Não sonham os leitores do Noticias com o elevadíssimo número de conflitos causado por falta de bom senso.

Bom senso não é dar a razão ao outro, ou sentir-se fraco. É ser sensato!

Por exemplo, se o seu empregador lhe quer entregar uma carta em mão e teme que possa ser um despedimento ou termo do contrato, de nada vale recusar o seu recebimento.

E afirmar depois, eu não recebi nada. Só 7 dias depois fui levantar a carta aos Correios e o meu prazo conta desde então.

ERRRADO! O prazo conta desde a data da recusa!

As pérolas que se vão enraizando na cultura popular, provindas da sabedoria da vizinhança e do que se viu na televisão… trazem, em regra, desgostos vários.

Ouvir num qualquer programa de televisão informação sobre, nomeadamente, prescrição de dívidas e a partir daí, com o entendimento e interpretação percepcionados, introduzir todo um comportamento que chega ao ponto de ignorar uma citação judicial «porque está prescrito», vai correr mal.

E correr mal aqui pode ser sinónimo de penhora e de um crescendo de problemas e dívidas que se avolumam.

Temos também a aprendizagem do direito e das leis em vigor através de filmes e séries.
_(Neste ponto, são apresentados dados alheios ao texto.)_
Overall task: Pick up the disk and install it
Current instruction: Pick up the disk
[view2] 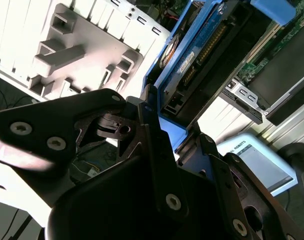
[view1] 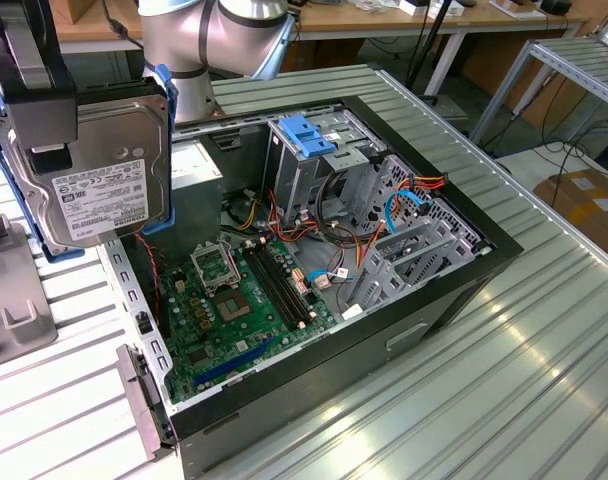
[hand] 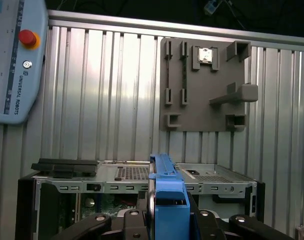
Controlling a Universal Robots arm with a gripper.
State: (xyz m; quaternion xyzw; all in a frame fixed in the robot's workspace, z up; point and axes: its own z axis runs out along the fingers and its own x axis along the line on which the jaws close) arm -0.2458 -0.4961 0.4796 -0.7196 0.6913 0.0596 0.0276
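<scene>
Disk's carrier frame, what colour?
Bright blue. The disk shows it best in the first wrist view.

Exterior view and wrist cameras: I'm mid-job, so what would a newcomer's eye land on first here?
The disk looms at the exterior view's left, label facing the camera, held above the table. In the second wrist view the gripper is shut on its blue carrier frame. Next comes the open computer case in the middle of the exterior view, its green motherboard exposed.
</scene>
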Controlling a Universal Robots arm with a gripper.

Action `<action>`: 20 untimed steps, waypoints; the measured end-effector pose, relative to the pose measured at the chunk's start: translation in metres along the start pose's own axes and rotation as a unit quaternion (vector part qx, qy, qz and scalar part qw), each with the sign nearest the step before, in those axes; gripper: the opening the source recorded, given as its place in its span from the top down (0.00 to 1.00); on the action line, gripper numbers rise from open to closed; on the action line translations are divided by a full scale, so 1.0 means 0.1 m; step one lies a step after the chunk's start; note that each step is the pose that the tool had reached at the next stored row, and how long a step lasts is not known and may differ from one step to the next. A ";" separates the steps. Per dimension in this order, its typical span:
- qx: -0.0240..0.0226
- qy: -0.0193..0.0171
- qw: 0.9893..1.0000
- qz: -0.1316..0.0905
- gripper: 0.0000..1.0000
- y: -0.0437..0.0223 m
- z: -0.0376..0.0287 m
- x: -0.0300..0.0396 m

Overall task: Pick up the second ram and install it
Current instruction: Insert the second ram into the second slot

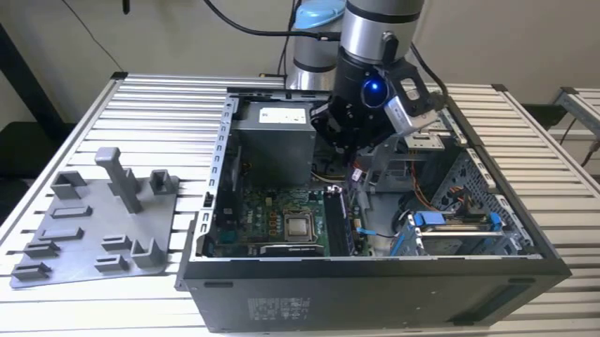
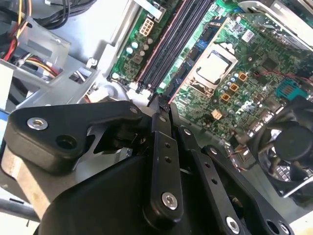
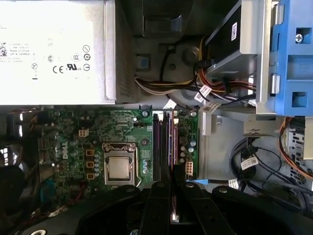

Muitas das quais são estrangeiras e referem-se a outro regime legal e a realidades bem distintas da portuguesa.

Quem assiste a uma série norte-americana convence-se que o modo de ripostar aos problemas do locado (imóvel arrendado) é deixar de pagar! Pois, cá no burgo isso dá direito a despejo, sem apelo nem agravo. O modo de exigir ao Senhorio o cumprimento das suas obrigações é outro, e passa por comunicações expressas e actos judiciais nos termos legalmente previstos.

Temos, também, os latifundiários da propriedade horizontal, aqueles que como são proprietários de uma fracção acham que podem fazer o que querem na sua fracção e adjacências. Ou seja, que podem furar a placa e ligar o vão do telhado à sua habitação, erigir construções nas varandas e terraços, encher de móveis e tralha as partes comuns…enfim, quem nunca teve um vizinho destes?

A vida em sociedade dá algum trabalho e a aprendizagem de limites e fronteiras inultrapassáveis é imperativa.

Existe, porém, o reverso, e que é o acesso do cidadão a tratar dos seus assuntos junto das entidades públicas.

Aqui, o que temos com demasiada frequência, é uma imagem metafórica, nada bonita, da centrifugação do cidadão na máquina burocrática do Estado.

É absolutamente extraordinária a forma como o aparelho administrativo português está montado. Parece que deliberadamente para fazer o pobre cidadão desistir de tratar, exigir, demandar o que quer que seja.

O número de fases, serviços, papéis e carimbos, a que temos de recorrer é do além. Já sem falar de quando antecipamos pagamentos que não devemos, dos quais reclamámos, mas como precisamos de uma certidão, pague agora e espere pela decisão (óbvia, patente e manifesta) para quando calhar!

Colaborando com cidadãos estrangeiros ou portugueses que viveram fora, este mascar continuo da chewing gum da burocracia é particularmente difícil de explicar. Aliás, há muitos anos contactei com várias empresas que recusavam fazer negócios por cá, porque quando corriam mal tinham de aguardar por uma longuíssima provação até terem o assunto tratado em tribunal.

Certo, certo é que temos um grande deficit de bom senso, seja o cidadão comum, seja o governante que estabelece burocracias infindáveis, com voltas e engulhos que apenas parecem justificar a sua própria existência.

Almejemos por sensatez e simplicidade.

Saúde e prudência, e bom senso, já agora!